First set up Zorn/Bascet according to the install instructions. This tutorial assumes that you have debarcoded the reads.

When to use the Count sketch KMER-based workflow

This workflow takes debarcoded reads from each cell and maps each cell to a high-dimensional vector space. This space does not retain the original KMERs but can be queried for the similarity of cell content, and the presence of a set of KMERs. The workflow shines in that it does not require any prior knowledge, and it makes use of all the sequencing data captured for each cell. It is a good “second workflow” after first using the KRAKEN2-based workflow, which also assigns taxonomic IDs.
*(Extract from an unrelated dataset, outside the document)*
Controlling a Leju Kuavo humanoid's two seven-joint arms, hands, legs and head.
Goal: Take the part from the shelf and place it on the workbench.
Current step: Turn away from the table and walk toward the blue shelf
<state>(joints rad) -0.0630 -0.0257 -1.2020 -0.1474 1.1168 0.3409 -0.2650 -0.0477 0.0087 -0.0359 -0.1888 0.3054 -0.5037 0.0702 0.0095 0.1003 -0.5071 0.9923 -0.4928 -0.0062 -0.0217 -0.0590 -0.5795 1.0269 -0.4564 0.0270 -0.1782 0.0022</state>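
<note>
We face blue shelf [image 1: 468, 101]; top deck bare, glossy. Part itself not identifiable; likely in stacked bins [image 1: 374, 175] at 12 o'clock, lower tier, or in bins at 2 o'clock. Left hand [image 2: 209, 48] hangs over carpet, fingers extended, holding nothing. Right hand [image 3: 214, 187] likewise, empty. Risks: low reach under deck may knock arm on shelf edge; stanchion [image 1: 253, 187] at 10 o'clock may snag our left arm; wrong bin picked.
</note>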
ℹ️ Count sketching relies on the following ideas: - Genomes can be represented as a vector of KMER counts. If these KMERs are long enough, they exist nearly-only once in a genome, and seldom in genomes of different origins - Angles between KMER count vectors ignore sequencing depth and thus represent underlying genome prior to sampling-by-sequencing - The distance between high dimensional vectors is preserved also after random linear projection into a lower dimensional space (lower, but still high-dimensional) - The random projection matrix can be represented implicitly, avoiding the need for the original full KMER vectors

Note that these linear projections are different from Min-Hashes, and have further nice properties beyond the description here.

Preprocessing

To first compute the CountSketch, we will use the BascetRunCountsketch-command. The length of KMERs, and number of reduced dimensions, is set at this stage: - 31 bp is a common choice of KMER lengths as it fits well in 32-bit registers of a CPU, while being rather unique. k=31 is used by default. The KMER length should typically be odd, to remove KMERs symmetric under reverse complement (e.g., AATT). - ⚠️ The reduced number of dimensions must be a power of two, such as 2048, 4096, 8192, 16384 etc. This restriction is due to the choice of underlying algorithm. The amount of dimensions controls how pairwise distances between cells are preserved in the sketch, following the Johnson-Lindenstrauss lemma. Higher dimensions yield more accurate distance estimates and generally improve clustering.

The following command computes a countsketch matrix. The input is here the raw reads, which is suitable for metatranscriptomics, and works for metagenomics as well. For higher precision, you can also use the de novo assembly commands to extract unique KMERs as input for sketching (not shown here).

(SLURM-compatible step)

#Gather count sketches into a single matrix file
BascetRunCountsketch(
  bascetRoot,
  kmerSize=31,      #Default
  sketchSize=4096,  #Need to be power of two

)

Postprocessing with Signac/Seurat

You can now load all of this data into R as a Seurat object:

adata <- BascetLoadCountSketchMatrix(
  bascetRoot,
  inputName = "countsketch_mat"
)

The data is rather large; we recommend enabling multithreading for Seurat. Note that in the current version of R/Bioconductor, as of writing, threading might be disabled in RStudio. You then need to run the code in a separate R session. If you see warning messages about threading later on, then this is the only backup we can offer for now!

library(future)
plan("multicore", workers = 10)

Note that the data was loaded directly as a Seurat reduction, rather than as regular counts. This is because the counts have little meaning of their own, and it makes little sense to perform PCA, SVD or similar on the data. Rather, we recommend using all the dimensions, and compute fewer in the first steps if you want to reduce. The following code produces a UMAP, setting the dimension to all available dimensions in the reduction:

adata <- CountSketchUMAP(adata)

The result can be visualized:

DimPlot(adata)

We recommend that you integrate this object with the output of KRAKEN2 to get some clue about what the clusters mean.